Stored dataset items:
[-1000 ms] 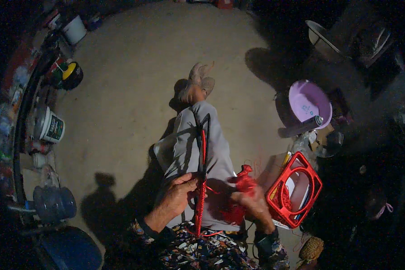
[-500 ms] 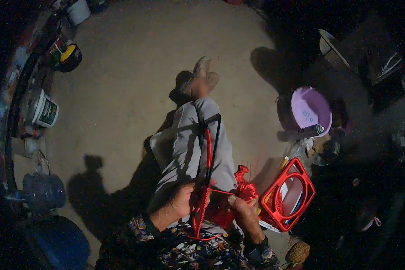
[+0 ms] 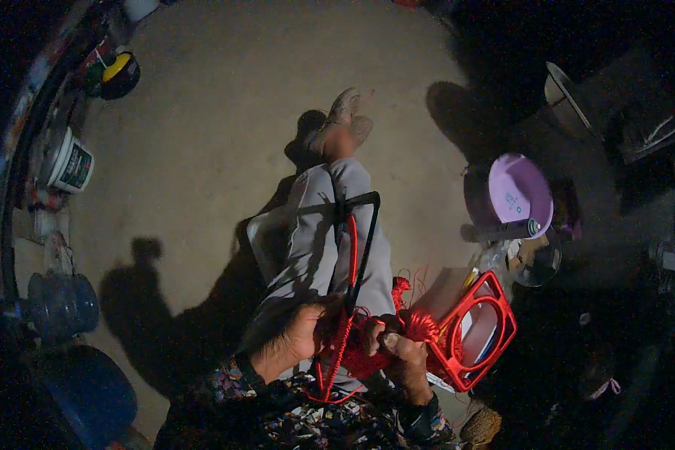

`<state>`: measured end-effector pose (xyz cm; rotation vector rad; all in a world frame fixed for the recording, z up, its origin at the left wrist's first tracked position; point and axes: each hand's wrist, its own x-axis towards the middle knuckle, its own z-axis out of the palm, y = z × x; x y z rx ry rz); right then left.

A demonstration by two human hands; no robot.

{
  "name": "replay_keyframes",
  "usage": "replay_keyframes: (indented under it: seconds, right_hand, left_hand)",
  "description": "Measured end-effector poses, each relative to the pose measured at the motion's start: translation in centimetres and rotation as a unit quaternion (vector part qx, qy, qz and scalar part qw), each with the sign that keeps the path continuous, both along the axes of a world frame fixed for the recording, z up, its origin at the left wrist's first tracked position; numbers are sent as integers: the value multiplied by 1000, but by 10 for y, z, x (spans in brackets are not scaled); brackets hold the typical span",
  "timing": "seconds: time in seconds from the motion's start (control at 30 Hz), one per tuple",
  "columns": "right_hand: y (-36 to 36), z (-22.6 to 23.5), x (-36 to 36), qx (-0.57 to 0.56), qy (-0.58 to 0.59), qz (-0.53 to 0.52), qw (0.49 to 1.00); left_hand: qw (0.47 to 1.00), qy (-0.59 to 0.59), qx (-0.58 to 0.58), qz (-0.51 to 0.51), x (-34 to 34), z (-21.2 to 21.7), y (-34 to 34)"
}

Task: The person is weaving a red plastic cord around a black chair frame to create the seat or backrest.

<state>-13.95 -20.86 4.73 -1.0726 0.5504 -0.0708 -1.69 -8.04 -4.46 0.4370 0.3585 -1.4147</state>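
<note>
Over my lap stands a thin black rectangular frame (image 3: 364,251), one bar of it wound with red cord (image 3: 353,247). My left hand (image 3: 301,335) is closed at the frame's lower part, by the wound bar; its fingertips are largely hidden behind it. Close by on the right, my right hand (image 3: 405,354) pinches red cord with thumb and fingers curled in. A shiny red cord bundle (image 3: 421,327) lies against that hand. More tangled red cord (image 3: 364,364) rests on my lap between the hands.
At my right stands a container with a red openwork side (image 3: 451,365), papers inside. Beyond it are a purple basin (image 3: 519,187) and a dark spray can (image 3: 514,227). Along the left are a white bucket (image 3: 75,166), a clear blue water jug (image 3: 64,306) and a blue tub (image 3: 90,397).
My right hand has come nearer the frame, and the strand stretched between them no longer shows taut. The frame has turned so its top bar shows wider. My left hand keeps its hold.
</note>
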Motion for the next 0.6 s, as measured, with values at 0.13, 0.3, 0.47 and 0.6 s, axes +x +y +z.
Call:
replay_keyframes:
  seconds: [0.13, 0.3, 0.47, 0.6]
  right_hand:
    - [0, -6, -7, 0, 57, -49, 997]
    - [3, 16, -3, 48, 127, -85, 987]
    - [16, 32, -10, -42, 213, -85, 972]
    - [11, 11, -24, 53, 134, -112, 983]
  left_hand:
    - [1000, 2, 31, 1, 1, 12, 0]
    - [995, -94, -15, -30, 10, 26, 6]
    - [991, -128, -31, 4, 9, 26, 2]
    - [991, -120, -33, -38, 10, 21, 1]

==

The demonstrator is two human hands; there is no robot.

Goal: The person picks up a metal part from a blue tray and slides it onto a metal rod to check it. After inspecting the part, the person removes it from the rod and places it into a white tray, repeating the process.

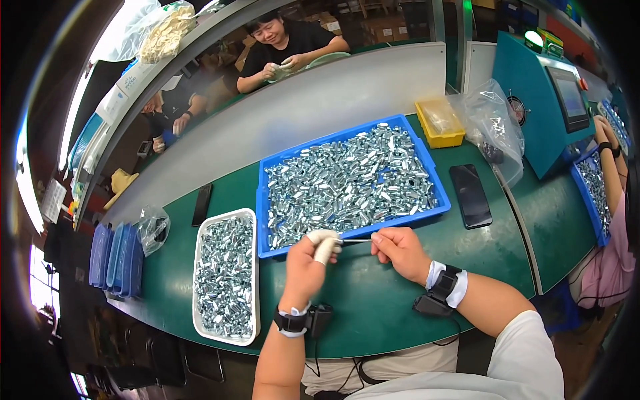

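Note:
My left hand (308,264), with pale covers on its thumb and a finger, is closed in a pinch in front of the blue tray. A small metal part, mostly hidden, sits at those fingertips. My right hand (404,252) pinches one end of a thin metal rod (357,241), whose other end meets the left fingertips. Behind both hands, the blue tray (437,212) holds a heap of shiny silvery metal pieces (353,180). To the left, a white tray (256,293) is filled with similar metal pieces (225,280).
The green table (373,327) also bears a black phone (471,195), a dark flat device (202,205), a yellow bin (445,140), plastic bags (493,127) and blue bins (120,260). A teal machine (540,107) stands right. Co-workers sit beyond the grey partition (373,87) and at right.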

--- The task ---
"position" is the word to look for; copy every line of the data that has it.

--- Solution ---
`<state>`: measured end-effector pose (xyz cm; rotation vector rad; all in a world frame fixed for the recording, z up, its origin at the left wrist's first tracked position; point and axes: each hand's wrist, its own x-axis towards the middle knuckle, its own z-axis out of the palm, y = z × x; x y z rx ry rz); right then left.
  "description": "Measured end-effector poses, each relative to the pose measured at the motion's start: translation in centimetres and rotation as a unit quaternion (vector part qx, qy, qz and scalar part qw), each with the sign that keeps the path continuous, both along the axes of a world frame fixed for the recording, z up, its origin at the left wrist's first tracked position; numbers are sent as integers: the value multiplied by 1000, but by 10 for y, z, x (spans in brackets are not scaled); brackets hold the typical span",

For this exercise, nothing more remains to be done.